Exercise prompt -> Where the records hold the string "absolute", show the whole line it sits on.

Data extracted from a collection ->
━━━━
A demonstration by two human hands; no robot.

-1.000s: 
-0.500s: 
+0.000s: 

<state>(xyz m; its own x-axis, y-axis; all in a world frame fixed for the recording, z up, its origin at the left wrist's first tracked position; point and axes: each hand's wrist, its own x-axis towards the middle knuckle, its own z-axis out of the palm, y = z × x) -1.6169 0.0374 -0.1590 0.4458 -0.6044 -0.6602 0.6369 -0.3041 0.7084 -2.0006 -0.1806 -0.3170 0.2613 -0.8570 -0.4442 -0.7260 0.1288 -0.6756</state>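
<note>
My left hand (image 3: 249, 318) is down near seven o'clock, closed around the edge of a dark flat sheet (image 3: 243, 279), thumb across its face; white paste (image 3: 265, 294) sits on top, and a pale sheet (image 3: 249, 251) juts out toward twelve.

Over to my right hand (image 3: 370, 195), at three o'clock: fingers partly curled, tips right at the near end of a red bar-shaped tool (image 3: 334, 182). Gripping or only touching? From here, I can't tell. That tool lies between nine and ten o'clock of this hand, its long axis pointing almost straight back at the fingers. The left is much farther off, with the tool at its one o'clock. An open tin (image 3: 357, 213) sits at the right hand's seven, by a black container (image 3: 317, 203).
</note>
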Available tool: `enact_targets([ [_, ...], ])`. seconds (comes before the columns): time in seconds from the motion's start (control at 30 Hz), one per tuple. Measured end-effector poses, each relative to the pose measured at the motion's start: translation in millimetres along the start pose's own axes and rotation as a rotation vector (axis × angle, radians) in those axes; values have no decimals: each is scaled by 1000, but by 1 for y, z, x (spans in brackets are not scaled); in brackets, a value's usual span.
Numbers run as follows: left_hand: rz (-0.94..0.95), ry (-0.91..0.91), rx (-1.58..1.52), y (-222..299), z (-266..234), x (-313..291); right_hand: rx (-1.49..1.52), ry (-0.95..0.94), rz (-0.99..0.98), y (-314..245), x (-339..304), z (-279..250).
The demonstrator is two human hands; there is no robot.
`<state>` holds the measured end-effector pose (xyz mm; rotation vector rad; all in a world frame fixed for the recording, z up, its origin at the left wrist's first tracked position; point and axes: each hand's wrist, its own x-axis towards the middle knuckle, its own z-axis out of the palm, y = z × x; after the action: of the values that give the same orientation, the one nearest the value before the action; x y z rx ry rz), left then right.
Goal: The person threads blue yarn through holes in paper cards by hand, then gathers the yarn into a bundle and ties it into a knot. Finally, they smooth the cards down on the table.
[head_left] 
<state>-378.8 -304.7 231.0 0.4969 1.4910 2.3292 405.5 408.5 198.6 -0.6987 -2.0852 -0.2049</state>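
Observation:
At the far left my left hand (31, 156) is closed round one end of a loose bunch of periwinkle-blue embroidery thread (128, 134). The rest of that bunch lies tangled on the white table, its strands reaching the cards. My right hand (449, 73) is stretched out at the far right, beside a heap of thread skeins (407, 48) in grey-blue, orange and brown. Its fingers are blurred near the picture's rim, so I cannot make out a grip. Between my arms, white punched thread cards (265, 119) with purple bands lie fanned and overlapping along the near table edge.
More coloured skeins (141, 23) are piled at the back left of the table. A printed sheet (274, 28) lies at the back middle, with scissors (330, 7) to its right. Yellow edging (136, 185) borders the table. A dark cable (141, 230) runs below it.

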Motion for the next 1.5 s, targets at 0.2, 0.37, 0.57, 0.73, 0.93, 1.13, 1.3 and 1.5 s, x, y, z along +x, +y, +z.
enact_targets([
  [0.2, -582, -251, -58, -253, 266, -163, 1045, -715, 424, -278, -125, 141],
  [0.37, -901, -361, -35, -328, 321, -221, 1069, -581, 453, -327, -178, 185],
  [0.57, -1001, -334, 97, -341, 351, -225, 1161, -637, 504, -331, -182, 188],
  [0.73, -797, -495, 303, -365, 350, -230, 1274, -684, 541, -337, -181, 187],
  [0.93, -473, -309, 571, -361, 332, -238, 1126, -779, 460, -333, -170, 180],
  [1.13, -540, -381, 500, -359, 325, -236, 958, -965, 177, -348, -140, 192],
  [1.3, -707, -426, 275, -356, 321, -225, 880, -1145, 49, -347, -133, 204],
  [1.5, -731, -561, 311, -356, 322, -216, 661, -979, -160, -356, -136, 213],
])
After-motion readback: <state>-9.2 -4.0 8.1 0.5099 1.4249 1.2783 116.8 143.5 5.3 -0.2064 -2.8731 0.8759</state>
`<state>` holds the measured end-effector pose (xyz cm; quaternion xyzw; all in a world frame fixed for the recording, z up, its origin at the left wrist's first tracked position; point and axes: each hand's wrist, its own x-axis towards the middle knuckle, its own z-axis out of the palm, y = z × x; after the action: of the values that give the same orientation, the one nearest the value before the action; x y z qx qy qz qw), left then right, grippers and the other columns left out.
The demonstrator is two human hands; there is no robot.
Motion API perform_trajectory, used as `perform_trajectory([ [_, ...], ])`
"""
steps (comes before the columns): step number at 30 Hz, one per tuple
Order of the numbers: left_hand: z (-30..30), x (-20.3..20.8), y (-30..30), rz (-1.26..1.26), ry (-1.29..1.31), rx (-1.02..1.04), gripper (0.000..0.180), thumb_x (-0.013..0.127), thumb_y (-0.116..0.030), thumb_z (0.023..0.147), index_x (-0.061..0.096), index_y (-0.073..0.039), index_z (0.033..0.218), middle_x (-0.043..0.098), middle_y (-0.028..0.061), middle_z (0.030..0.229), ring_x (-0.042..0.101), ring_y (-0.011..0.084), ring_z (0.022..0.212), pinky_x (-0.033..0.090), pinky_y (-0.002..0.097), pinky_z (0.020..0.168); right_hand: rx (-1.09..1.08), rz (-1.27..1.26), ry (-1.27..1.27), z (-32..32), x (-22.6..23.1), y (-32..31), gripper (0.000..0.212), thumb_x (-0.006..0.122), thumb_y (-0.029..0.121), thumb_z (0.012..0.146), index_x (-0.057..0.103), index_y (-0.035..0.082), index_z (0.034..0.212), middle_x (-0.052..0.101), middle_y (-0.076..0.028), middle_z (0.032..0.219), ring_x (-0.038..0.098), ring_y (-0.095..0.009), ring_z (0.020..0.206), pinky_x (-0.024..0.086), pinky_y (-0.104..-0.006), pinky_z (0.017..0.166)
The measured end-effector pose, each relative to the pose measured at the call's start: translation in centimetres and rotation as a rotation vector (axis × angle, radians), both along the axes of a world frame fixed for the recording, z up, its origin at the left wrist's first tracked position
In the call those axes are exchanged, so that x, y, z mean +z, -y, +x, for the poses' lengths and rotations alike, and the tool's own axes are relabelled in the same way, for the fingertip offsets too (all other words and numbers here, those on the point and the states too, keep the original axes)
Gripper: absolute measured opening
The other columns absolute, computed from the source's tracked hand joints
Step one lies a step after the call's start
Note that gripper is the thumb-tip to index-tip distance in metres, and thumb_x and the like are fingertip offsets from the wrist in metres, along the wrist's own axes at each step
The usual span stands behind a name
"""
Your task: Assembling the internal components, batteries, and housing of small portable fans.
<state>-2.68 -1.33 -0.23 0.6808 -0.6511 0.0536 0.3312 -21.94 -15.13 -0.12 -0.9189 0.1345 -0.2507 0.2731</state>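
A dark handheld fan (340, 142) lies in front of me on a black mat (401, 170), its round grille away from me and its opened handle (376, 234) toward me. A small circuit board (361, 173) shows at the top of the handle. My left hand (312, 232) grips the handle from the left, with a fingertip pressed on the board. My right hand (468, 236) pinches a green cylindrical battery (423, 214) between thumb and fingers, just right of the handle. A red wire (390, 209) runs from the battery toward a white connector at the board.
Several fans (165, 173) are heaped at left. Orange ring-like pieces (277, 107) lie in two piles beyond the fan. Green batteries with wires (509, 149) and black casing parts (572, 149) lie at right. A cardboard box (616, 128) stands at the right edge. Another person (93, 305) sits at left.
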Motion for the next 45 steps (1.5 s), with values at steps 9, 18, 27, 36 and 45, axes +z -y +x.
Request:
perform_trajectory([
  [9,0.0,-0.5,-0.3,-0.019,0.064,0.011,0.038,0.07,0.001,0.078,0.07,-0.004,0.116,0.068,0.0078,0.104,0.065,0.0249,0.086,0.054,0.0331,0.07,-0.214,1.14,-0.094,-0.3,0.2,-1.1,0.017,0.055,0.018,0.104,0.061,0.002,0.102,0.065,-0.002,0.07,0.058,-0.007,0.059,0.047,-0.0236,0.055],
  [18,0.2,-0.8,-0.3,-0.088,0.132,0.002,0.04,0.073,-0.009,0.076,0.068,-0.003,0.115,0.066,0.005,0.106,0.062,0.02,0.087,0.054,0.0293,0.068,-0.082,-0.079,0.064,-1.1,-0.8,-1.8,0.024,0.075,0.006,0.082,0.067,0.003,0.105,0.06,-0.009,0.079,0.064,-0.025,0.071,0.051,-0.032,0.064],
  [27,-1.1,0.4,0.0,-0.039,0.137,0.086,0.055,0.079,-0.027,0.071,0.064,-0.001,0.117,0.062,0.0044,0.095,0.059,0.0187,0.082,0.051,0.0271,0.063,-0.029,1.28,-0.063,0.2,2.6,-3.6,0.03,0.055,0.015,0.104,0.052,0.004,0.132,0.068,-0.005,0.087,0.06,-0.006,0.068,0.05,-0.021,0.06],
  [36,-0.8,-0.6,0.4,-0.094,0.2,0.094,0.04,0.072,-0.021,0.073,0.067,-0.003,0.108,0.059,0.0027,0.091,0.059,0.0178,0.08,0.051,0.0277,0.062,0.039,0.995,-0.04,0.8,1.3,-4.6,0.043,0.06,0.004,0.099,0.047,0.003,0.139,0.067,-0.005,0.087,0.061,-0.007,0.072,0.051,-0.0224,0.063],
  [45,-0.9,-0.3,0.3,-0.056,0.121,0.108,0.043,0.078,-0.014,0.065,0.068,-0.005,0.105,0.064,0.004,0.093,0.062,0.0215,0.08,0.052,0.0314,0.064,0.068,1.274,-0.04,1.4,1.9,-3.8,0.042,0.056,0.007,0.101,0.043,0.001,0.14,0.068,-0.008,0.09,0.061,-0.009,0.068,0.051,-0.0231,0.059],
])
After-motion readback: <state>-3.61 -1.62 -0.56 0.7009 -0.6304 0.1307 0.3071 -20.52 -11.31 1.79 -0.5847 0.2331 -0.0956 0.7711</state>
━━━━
Exercise output ->
Gripper: absolute measured opening
The other columns absolute, computed from the source's tracked hand joints

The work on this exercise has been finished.